-- The records --
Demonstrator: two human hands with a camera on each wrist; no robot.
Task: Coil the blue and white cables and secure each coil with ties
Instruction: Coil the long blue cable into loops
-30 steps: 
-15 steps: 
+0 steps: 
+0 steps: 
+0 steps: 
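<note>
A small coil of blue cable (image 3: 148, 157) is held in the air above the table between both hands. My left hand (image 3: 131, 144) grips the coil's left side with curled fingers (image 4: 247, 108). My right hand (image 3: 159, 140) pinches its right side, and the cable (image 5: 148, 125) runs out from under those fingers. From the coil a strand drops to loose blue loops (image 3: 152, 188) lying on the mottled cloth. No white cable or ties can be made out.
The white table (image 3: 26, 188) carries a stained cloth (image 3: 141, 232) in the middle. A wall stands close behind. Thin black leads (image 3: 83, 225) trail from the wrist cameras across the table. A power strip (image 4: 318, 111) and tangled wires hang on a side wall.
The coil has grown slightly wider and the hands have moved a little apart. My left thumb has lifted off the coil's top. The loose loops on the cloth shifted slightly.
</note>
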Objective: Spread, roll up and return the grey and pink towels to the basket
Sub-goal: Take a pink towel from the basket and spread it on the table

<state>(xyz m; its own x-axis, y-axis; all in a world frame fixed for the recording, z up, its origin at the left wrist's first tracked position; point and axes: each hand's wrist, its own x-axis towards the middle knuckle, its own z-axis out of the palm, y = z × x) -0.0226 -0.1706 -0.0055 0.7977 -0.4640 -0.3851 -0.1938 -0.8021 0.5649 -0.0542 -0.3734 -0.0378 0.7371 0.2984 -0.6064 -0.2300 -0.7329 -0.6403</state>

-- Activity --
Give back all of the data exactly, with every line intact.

-- Output --
Demonstrator: two human hands with a camera on each wrist; no robot.
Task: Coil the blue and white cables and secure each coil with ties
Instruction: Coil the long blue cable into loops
-30 steps: 
-15 steps: 
+0 steps: 
+0 steps: 
+0 steps: 
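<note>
A small coil of blue cable (image 3: 148, 157) is held in the air above the table between both hands. My left hand (image 3: 131, 144) grips the coil's left side with curled fingers (image 4: 247, 108). My right hand (image 3: 159, 140) pinches its right side, and the cable (image 5: 148, 125) runs out from under those fingers. From the coil a strand drops to loose blue loops (image 3: 152, 188) lying on the mottled cloth. No white cable or ties can be made out.
The white table (image 3: 26, 188) carries a stained cloth (image 3: 141, 232) in the middle. A wall stands close behind. Thin black leads (image 3: 83, 225) trail from the wrist cameras across the table. A power strip (image 4: 318, 111) and tangled wires hang on a side wall.
The coil has grown slightly wider and the hands have moved a little apart. My left thumb has lifted off the coil's top. The loose loops on the cloth shifted slightly.
</note>
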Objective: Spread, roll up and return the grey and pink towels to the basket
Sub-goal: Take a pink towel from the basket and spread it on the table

<state>(xyz m; its own x-axis, y-axis; all in a world frame fixed for the recording, z up, its origin at the left wrist's first tracked position; point and axes: each hand's wrist, its own x-axis towards the middle knuckle, its own z-axis out of the palm, y = z × x) -0.0226 -0.1706 -0.0055 0.7977 -0.4640 -0.3851 -0.1938 -0.8021 0.5649 -0.0542 -0.3734 -0.0378 0.7371 0.2984 -0.6064 -0.2300 -0.7329 -0.6403</state>

No more is needed for this exercise.